# Smart Contract Security

To ensure the strict integrity of all token and vault operations, Midas enforces a comprehensive suite of on-chain security parameters. These mechanisms are hardcoded into the protocol to eliminate single points of failure and prevent unauthord access.

#### Multisig/MPC Controls 

No single individual or compromised key can unilaterally update prices, access funds, or modify critical vault parameters. All high-level protocol operations require approval from a multi-signature wallet and or MPC, typically requiring a minimum of three independent approvers. This strict consensus mechanism applies to Oracle price updates, modifications to fee recipients, and any adjustments to the underlying risk parameters of the vaults.

#### Midas Controller

**Overview**\
The Midas Controller ([address](https://etherscan.io/address/0x0312a9d1ff2372ddedcbb21e4b6389afc919ac4b)) is the core access control layer governing platform-level operations. It is designed with a multi-layered security architecture to ensure robust protection against single points of failure.

**Quorum Structure**\
The Midas Controller operates under a 1-of-3 quorum model:

* 1 Safe (multisig)
* 2 MPC-based signers:
  * 1 Fordefi
  * 1 Fireblocks

Each of these three entities represents one quorum participant.

\
**Underlying Security (Per Signer)**\
Each quorum participant is backed by an independent threshold signing mechanism:

* Safe (multisig): requires a quorum of at least 4 signers backed by cold wallet
* Fordefi MPC: requires at least 4 MPC participants
* Fireblocks MPC: requires at least 4 MPC participants

\
**Security Design Principles**

* Multi-provider setup: Reduces reliance on a single custody or signing provider
* Layered quorum: Combines wallet-level and MPC-level thresholds
* Fault tolerance: System remains operational even in case of partial signer failure
* Operational separation: Different entities and systems participate in signing flows

#### Role-Based Access Control 

Midas enforces a strict, cryptographic separation of powers across all smart contract functions. By isolating specific capabilities to dedicated contracts, the system ensures that a vulnerability in one area cannot be exploited to compromise the broader protocol.

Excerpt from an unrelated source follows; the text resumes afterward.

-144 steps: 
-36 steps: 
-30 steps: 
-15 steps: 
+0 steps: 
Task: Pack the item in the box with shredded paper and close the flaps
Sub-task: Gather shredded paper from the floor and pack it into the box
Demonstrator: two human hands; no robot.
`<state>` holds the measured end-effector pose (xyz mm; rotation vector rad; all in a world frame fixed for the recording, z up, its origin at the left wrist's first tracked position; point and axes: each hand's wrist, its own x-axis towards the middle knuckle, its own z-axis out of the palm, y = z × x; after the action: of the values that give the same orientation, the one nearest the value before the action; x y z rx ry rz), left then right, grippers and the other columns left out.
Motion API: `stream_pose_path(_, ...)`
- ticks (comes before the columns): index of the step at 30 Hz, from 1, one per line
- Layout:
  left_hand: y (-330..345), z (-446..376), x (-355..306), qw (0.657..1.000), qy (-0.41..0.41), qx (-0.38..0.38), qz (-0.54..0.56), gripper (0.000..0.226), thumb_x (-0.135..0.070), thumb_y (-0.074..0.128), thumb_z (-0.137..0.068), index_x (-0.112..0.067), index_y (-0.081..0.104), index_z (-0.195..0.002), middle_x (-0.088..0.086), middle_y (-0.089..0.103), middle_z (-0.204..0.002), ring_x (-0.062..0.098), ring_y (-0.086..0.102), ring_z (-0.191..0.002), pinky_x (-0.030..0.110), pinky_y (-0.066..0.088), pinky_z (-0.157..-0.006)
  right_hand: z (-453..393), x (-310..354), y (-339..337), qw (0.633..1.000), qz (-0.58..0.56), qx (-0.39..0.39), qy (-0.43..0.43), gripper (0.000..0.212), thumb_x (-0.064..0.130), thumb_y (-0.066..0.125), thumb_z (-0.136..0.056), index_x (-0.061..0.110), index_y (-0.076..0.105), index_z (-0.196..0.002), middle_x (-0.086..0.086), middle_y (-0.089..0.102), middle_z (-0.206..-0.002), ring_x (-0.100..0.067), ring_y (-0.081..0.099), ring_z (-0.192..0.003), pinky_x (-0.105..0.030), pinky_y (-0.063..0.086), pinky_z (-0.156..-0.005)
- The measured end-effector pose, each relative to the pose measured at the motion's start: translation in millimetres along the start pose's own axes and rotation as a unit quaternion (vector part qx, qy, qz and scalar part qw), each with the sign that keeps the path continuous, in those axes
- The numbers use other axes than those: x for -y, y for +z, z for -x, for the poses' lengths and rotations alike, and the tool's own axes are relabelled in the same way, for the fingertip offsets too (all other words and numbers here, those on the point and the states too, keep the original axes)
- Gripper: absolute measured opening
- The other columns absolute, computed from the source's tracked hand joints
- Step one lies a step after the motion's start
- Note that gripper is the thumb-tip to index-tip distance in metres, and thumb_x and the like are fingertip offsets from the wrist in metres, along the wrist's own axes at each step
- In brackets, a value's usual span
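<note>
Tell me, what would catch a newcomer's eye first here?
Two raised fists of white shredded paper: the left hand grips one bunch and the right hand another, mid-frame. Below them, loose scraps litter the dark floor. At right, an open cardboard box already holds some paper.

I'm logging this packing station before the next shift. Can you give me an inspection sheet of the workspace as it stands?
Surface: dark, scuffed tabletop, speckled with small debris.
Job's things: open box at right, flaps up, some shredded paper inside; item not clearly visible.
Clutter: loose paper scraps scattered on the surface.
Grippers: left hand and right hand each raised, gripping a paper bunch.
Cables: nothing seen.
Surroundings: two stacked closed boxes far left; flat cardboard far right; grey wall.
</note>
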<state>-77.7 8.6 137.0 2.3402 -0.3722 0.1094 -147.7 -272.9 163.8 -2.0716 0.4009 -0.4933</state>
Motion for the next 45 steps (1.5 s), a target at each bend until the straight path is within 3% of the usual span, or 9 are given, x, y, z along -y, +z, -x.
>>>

* **Minter Role:** The Deposit Vault and cross-chain OFT bridge contracts hold the Minter Role. These contracts can strictly mint new mTokens upon successful deposit confirmations but have no ability to burn them.
* **Burner Role:** The Redemption Vault and OFT bridge contracts hold the Burner Role. They are authorised only to destroy mTokens when processing user withdrawals and have no minting capabilities.
* **Pauser Role:** This role holds dedicated emergency pause authority. It is separated from daily operational roles, is activated manually, and requires multi-sig authorisation to execute.
* **Token Management Role:** This specialised role handles manual minting or burning required for specific OTC transactions. System roles are tightly governed and can only be granted or revoked by the highest-level authorised administrative addresses.

#### Granular Pause Mechanisms & Smart Contract Controls

In the event of extreme market volatility or a security incident, Midas supports manual pause functionality. There are no automatic triggers for these specific actions. All manual pauses require multi-sig authorisation to activate, preventing malicious griefing attacks.

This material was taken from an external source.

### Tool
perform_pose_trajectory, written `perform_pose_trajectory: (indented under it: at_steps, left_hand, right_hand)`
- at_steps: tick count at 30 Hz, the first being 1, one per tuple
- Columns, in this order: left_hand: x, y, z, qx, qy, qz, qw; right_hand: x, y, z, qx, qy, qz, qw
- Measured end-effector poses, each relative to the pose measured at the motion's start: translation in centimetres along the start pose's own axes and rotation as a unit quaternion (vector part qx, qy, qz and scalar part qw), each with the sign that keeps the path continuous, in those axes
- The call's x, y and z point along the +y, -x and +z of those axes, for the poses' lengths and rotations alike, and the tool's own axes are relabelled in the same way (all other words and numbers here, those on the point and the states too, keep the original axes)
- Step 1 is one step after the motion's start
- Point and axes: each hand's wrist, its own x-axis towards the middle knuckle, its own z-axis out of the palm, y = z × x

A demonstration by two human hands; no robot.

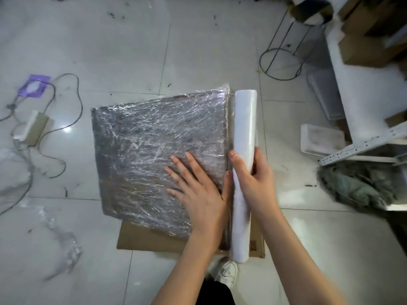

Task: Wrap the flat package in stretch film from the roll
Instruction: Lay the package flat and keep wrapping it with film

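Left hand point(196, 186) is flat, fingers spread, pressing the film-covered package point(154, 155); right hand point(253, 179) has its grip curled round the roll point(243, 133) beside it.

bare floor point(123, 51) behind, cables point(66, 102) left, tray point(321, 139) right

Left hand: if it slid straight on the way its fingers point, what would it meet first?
The left hand lies flat on the package, fingers pointing up-left. It would likely just cross more film-covered top, then bare floor beyond the far edge.
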Motion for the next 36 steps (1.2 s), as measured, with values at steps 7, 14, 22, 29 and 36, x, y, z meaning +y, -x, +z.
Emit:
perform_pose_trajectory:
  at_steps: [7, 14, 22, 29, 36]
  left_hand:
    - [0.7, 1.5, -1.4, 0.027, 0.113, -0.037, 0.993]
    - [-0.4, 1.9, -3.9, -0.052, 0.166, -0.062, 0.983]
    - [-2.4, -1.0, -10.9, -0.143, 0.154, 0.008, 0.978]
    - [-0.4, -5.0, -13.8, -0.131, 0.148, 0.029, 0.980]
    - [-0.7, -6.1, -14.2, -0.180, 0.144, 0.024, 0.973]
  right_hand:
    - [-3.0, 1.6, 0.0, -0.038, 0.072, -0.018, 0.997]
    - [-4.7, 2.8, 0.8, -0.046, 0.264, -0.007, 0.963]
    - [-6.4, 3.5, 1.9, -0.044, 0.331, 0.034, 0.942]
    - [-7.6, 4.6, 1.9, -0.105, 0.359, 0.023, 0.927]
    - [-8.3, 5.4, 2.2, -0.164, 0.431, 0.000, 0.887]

* **Vault-Level Pauses:** Operators can apply targeted restrictions directly to the vaults. They can choose to pause only deposits, only instant redemptions, only standard redemptions, or all vault operations simultaneously. This granularity allows the protocol to halt a specific liquidity flow without freezing the entire system.
* **Token-Level Pauses:** At the overarching token layer, a pause freezes all ERC-20 transfers, meaning mTokens cannot be moved between wallets or smart contracts. However, critical read-only functions, such as balance queries and block explorer viewing, remain fully operational.
* **Timelocked Upgrades:** As a broader protocol safeguard, all smart contracts are gated by a timelock controller that enforces a mandatory 48-hour delay for any contract upgrades, ensuring transparency and preventing abrupt structural changes.

During any pause event, background price updates and Oracle operations continue uninterrupted to ensure the NAV remains perfectly synced with the underlying assets once operations resume.

#### Transaction Atomicity 

All operations on Midas smart contracts are fully atomic, meaning they execute sequentially in a single block. A transaction must either execute completely from start to finish, or it will revert entirely. 

If any single step in a deposit or redemption flow fails, including a rejection by the Oracle's automated validation checks, the entire transaction is instantly reverted. No funds are transferred, no tokens are minted, and users are never left in an ambiguous, partially processed state.

#### On-Chain Transparency 

Every core Midas smart contract is verified and publicly readable on block explorers such as Etherscan and Basescan. This allows any user, auditor, or institutional partner to query the real-time state of the protocol directly from the blockchain.

Users can directly call view functions on key Midas smart contracts, including:

{% tabs %}
{% tab title="mToken Contract" %}

* totalSupply()
* balanceOf(address)
* name()
* symbol()
  {% endtab %}

{% tab title="Custom Feed" %}

* lastAnswer()
* decimals()
  {% endtab %}

{% tab title="Deposit Vault" %}

* minAmount()
* instantDailyLimit()
* instantFee()
* greenlistEnabled()
* paused()
  {% endtab %}

{% tab title="Redemption Vault" %}

* minAmount()
* instantFee()
* minFiatRedeemAmount()
* paused()
  {% endtab %}
  {% endtabs %}

To verify any contract, users can visit the relevant block explorer, search for the contract address, navigate to the "Contract" tab, and use the "Read Contract" interface. For a comprehensive list of supported networks and deployed contract addresses, please refer to the Smart Contracts Addresses page in the Midas documentation.

#### Third party audits

All smart contracts undergo regular third party audits to ensure top-tier security standards and continuous assurance of protocol integrity. You can see full details here: [Audits](/resources/audits.md).

#### Bug Bounty Program

Midas operates a continuous bug bounty program to identify and resolve vulnerabilities within our smart contracts and infrastructure. While traditional audits provide a point-in-time security review before deployment, a bug bounty offers ongoing protection by incentivising a global network of independent security researchers to test our code in live environments.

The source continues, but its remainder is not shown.